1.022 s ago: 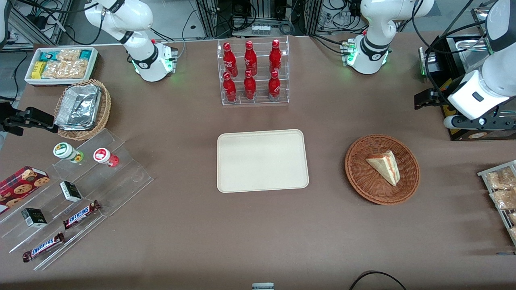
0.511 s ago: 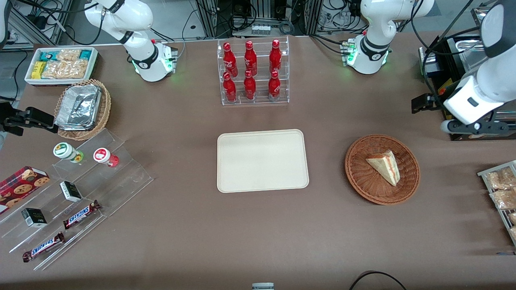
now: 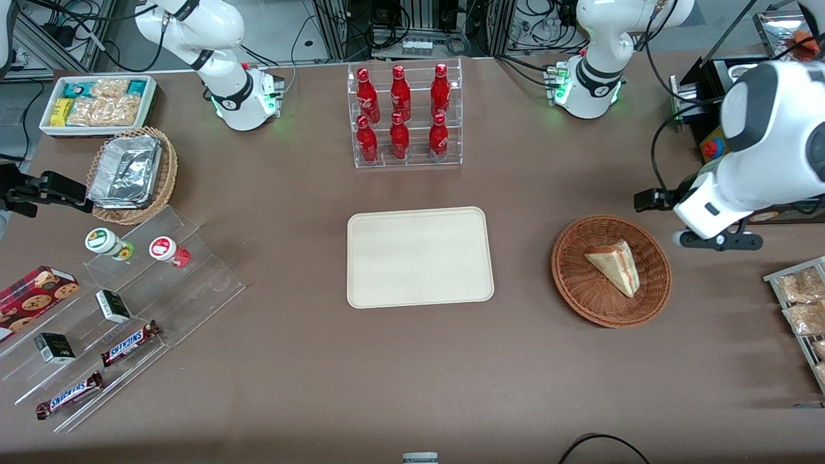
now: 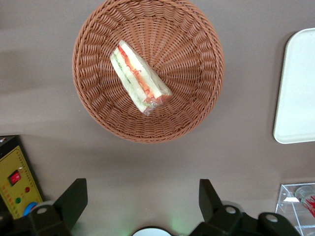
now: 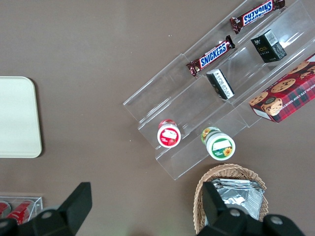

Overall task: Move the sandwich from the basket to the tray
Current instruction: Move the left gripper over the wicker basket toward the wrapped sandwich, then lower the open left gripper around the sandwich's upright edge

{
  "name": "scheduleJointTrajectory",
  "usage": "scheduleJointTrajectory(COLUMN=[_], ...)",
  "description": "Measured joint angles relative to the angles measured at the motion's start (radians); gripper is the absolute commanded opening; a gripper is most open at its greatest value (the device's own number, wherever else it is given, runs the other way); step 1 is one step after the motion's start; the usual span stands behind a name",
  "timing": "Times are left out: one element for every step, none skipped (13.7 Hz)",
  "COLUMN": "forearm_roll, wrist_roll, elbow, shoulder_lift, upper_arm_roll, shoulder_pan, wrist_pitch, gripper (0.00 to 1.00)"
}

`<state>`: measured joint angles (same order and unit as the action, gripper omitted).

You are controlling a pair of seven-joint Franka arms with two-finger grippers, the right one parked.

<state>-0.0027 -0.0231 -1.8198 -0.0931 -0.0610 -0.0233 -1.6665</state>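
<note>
The sandwich (image 4: 140, 82) lies in the basket (image 4: 197, 105), untouched. The tray (image 3: 420, 256) sits beside the basket on the surface (image 3: 412, 361). The claw (image 4: 142, 204) hovers above, seemingly just off the basket's rim, fingers (image 4: 74, 199) spread apart, holding nothing.

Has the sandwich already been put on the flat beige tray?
No, the sandwich lies in the basket, the tray is bare, and the open end effector hangs above the table beside the basket.
</note>
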Motion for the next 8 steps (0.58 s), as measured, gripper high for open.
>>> scheduleJointTrajectory(forearm_roll=[0.0,0.0,0.0,0.0,0.0,0.0,0.0,0.0], wrist_roll=[-0.007,-0.015,-0.02,-0.023,-0.024,-0.025,-0.028,-0.037], elbow=[-0.022,-0.04,-0.054,-0.065,-0.075,-0.086,-0.101,-0.118], shoulder_lift=[-0.005,-0.01,-0.017,-0.025,-0.034,-0.042,-0.051,-0.058], upper_arm_roll=[0.001,0.002,0.003,0.005,0.006,0.008,0.01,0.011], shoulder_pan=[0.001,0.001,0.001,0.002,0.002,0.003,0.003,0.004], wrist_pitch=[-0.03,-0.057,-0.082,-0.103,-0.126,-0.153,-0.185,-0.22], gripper=[1.0,1.0,1.0,1.0,1.0,1.0,1.0,1.0])
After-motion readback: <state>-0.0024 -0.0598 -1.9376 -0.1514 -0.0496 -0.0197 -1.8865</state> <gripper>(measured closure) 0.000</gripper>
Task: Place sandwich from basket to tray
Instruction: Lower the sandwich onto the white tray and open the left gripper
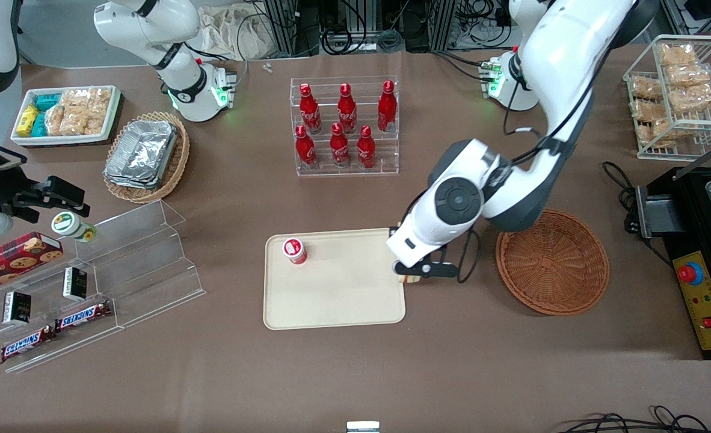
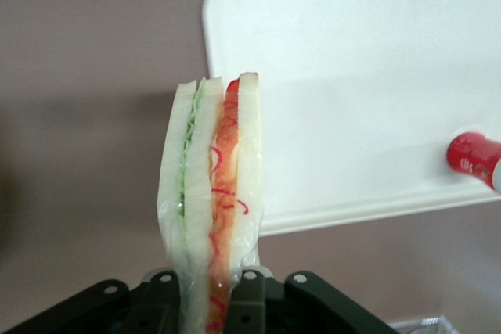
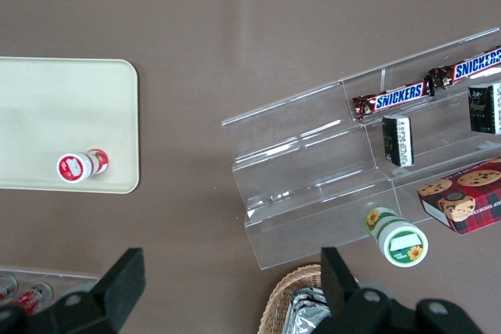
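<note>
My left gripper [image 1: 414, 273] is shut on the sandwich [image 2: 211, 201], a wedge of white bread with green and red-orange filling in clear wrap. In the front view the sandwich [image 1: 408, 278] is mostly hidden under the wrist. The gripper [image 2: 210, 303] holds it above the edge of the cream tray [image 1: 337, 300] that faces the reddish-brown basket [image 1: 553, 262]. The basket holds nothing. In the wrist view the tray [image 2: 352, 91] lies partly under the sandwich's tip.
A small red-capped bottle [image 1: 294, 250] stands on the tray; it also shows in the wrist view [image 2: 473, 158]. A clear rack of red cola bottles [image 1: 344, 125] stands farther from the front camera. A clear stepped display [image 1: 121, 270] with snacks lies toward the parked arm's end.
</note>
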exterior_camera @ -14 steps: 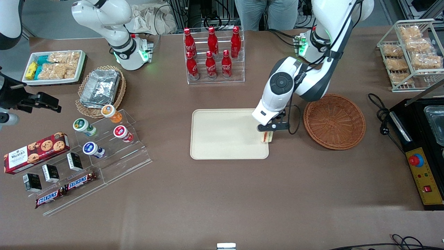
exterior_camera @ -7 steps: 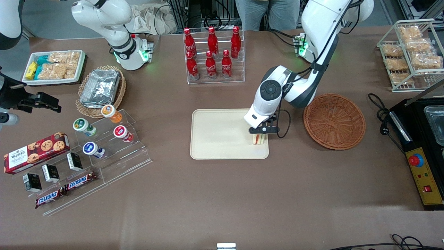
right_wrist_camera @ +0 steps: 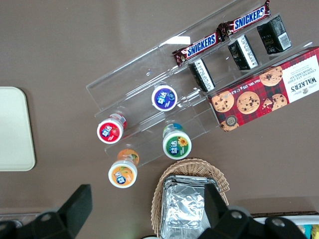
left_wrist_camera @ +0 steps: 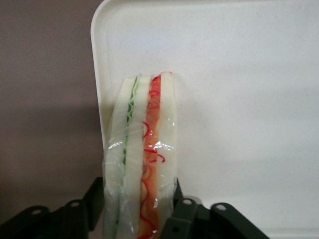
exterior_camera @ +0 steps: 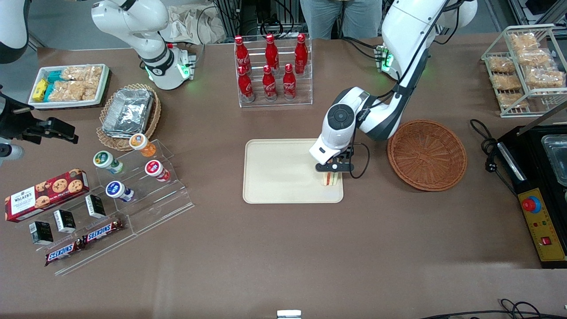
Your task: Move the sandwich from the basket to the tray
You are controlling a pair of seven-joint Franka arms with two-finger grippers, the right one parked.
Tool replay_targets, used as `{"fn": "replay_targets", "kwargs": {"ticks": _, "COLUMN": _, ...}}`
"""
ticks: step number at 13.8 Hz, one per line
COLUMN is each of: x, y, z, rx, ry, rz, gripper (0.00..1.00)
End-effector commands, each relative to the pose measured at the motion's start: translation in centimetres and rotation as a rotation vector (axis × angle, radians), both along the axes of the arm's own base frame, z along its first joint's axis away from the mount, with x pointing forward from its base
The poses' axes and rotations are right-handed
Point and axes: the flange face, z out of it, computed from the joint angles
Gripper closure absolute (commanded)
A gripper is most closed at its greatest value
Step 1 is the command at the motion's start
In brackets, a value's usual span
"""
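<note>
In the front view the left arm's own white housing hid most of the gripper (exterior_camera: 331, 173), and only the lower end of the sandwich (exterior_camera: 330, 179) showed beneath it, over the tray (exterior_camera: 283, 173) near the edge closest to the basket (exterior_camera: 427, 154). Whether the sandwich rested on the tray or hung just above it could not be told. The wrist camera made up for this: there the sandwich (left_wrist_camera: 142, 164), wrapped in clear film, stood on edge, its red and green filling lines plain between pale bread layers, and the black fingers (left_wrist_camera: 182, 216) were clamped against its two flat sides. Its held end was cut off at the picture's edge. The tray's rounded corner (left_wrist_camera: 102, 30) lay just beside it.

The basket held nothing visible and sat well apart from the gripper, toward the working arm's end of the table.

Readable writing lay toward the parked arm's end: "SNICKERS" on two bars (exterior_camera: 84, 241) and "WALKER'S" on a red biscuit box (exterior_camera: 46, 194). The red bottles (exterior_camera: 270, 66) carried white script too small to read. The parked wrist camera showed the same bars (right_wrist_camera: 222, 35) and box (right_wrist_camera: 266, 94) more clearly.
</note>
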Motion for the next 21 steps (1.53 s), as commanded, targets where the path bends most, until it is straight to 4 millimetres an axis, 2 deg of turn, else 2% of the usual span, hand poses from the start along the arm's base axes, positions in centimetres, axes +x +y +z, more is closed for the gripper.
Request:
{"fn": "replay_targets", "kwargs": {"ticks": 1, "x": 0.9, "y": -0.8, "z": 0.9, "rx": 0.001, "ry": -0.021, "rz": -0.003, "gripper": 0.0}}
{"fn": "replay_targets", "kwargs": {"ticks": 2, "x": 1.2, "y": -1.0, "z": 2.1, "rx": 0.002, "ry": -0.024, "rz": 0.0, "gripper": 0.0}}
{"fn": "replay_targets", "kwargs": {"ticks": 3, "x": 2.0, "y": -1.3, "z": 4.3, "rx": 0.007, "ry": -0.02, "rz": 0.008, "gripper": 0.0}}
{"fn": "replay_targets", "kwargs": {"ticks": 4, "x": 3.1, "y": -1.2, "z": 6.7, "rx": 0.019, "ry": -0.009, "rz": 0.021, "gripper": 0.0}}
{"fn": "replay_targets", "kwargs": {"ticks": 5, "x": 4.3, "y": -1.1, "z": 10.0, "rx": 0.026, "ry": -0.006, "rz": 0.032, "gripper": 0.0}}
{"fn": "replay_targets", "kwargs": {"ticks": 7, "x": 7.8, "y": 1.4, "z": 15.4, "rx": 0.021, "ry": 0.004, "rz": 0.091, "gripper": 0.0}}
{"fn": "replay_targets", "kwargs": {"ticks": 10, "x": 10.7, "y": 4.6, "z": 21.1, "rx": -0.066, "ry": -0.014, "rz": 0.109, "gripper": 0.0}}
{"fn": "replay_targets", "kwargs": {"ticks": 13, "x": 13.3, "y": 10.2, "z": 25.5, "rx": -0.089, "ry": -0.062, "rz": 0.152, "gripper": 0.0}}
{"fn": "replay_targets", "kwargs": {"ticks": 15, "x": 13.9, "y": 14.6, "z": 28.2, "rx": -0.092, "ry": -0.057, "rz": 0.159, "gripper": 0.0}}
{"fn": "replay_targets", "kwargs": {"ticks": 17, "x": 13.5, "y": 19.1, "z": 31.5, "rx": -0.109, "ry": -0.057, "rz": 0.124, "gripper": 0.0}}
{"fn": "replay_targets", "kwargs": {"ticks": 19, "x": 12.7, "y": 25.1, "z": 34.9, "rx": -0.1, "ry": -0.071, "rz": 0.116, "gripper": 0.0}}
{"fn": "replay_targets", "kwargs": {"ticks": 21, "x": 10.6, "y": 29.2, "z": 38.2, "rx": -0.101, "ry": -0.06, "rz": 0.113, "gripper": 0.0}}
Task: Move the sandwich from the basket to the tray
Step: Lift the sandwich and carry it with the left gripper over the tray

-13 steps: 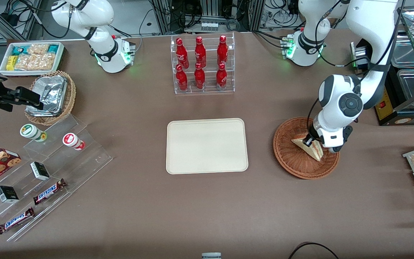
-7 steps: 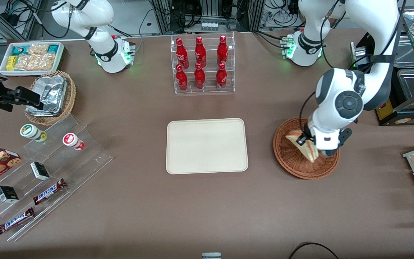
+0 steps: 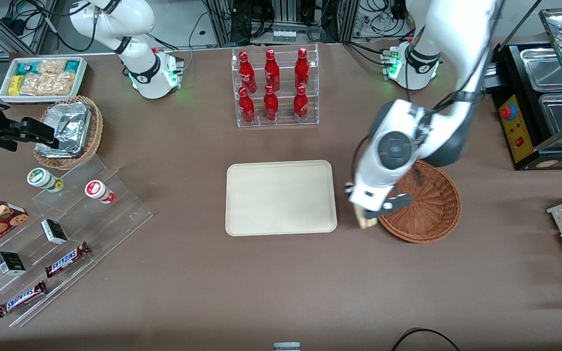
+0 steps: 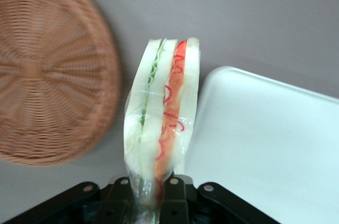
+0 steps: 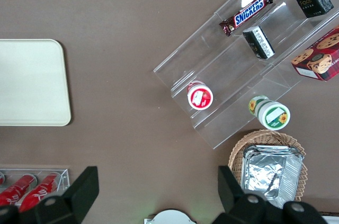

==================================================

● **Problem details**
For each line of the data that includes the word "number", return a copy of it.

● **Answer section**
  "description": "Measured joint angles relative to the angles measured at the motion's start (radians); gripper is the absolute commanded opening; a gripper is most open at its greatest value (the device's own number, wherever else it is given, runs the other way); step 1 is one step after the motion's start; the usual span stands behind a name",
ticks: step number at 13.8 Hz, one per line

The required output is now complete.